> [GOAL OF THE EXERCISE] Could every line below be transcribed exactly, with the pictures dropped?

> [INFORMATION PROVIDED]
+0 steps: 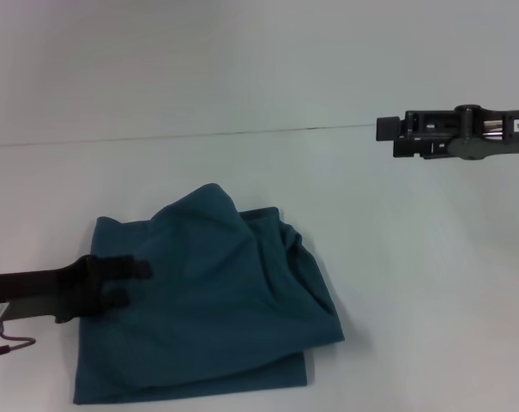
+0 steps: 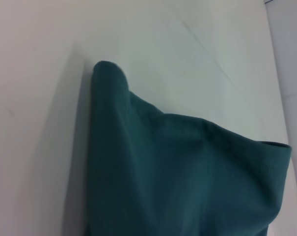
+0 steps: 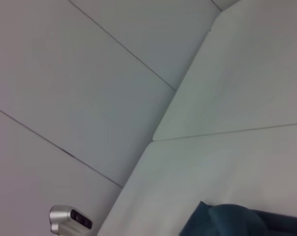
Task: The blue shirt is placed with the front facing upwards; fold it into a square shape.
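Teal-blue cotton, already doubled over on itself: the blue shirt [image 1: 212,305] lies on the white table [image 1: 413,283] as a rough, lumpy rectangle, its lettering hidden, with a raised, loosely draped layer over the far part and a flatter layer showing along the near edge. The left wrist view shows a rounded folded corner of the shirt [image 2: 182,167] with the hem running off to one side.

The left gripper [image 1: 130,281] is low at the shirt's left edge, its fingers pointing inward across the cloth. They look spread, one above the other, with fabric between or just under them; whether they are actually pinching cloth I cannot tell.

The right gripper [image 1: 386,129] hangs high and well apart from the shirt, beyond its far right corner, fingers pointing toward the robot's left. Its fingers are seen edge-on, so I cannot tell their state; nothing hangs from it.

From the left gripper, the shirt stretches straight ahead of the fingertips, its long axis running roughly near-to-far, crosswise to the fingers. The left arm is by far the nearer. In my judgement the bundle is near square but untidy, so the coming move depends on the left gripper working that left edge, smoothing or carrying it over toward the right.
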Controlling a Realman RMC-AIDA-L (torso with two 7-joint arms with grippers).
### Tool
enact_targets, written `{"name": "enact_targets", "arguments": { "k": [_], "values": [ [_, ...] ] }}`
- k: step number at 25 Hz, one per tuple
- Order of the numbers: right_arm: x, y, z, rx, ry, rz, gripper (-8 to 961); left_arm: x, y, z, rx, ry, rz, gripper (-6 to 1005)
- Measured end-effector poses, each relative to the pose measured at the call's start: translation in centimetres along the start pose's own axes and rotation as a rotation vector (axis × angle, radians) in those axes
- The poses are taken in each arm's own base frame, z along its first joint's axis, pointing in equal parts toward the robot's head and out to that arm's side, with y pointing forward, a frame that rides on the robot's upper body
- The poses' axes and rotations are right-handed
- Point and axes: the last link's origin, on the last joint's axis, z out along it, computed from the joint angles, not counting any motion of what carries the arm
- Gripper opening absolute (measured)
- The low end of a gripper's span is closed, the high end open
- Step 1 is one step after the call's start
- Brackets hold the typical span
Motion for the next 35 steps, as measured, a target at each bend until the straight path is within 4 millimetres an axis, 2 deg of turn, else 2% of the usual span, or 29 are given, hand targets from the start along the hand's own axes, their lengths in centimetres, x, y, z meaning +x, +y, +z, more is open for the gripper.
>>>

> [WRITTEN SOLUTION]
+0 steps: 
+0 steps: 
+0 steps: 
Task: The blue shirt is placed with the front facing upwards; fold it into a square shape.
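Teal-blue cotton, already doubled over on itself: the blue shirt [image 1: 212,305] lies on the white table [image 1: 413,283] as a rough, lumpy rectangle, its lettering hidden, with a raised, loosely draped layer over the far part and a flatter layer showing along the near edge. The left wrist view shows a rounded folded corner of the shirt [image 2: 182,167] with the hem running off to one side.

The left gripper [image 1: 130,281] is low at the shirt's left edge, its fingers pointing inward across the cloth. They look spread, one above the other, with fabric between or just under them; whether they are actually pinching cloth I cannot tell.

The right gripper [image 1: 386,129] hangs high and well apart from the shirt, beyond its far right corner, fingers pointing toward the robot's left. Its fingers are seen edge-on, so I cannot tell their state; nothing hangs from it.

From the left gripper, the shirt stretches straight ahead of the fingertips, its long axis running roughly near-to-far, crosswise to the fingers. The left arm is by far the nearer. In my judgement the bundle is near square but untidy, so the coming move depends on the left gripper working that left edge, smoothing or carrying it over toward the right.
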Controlling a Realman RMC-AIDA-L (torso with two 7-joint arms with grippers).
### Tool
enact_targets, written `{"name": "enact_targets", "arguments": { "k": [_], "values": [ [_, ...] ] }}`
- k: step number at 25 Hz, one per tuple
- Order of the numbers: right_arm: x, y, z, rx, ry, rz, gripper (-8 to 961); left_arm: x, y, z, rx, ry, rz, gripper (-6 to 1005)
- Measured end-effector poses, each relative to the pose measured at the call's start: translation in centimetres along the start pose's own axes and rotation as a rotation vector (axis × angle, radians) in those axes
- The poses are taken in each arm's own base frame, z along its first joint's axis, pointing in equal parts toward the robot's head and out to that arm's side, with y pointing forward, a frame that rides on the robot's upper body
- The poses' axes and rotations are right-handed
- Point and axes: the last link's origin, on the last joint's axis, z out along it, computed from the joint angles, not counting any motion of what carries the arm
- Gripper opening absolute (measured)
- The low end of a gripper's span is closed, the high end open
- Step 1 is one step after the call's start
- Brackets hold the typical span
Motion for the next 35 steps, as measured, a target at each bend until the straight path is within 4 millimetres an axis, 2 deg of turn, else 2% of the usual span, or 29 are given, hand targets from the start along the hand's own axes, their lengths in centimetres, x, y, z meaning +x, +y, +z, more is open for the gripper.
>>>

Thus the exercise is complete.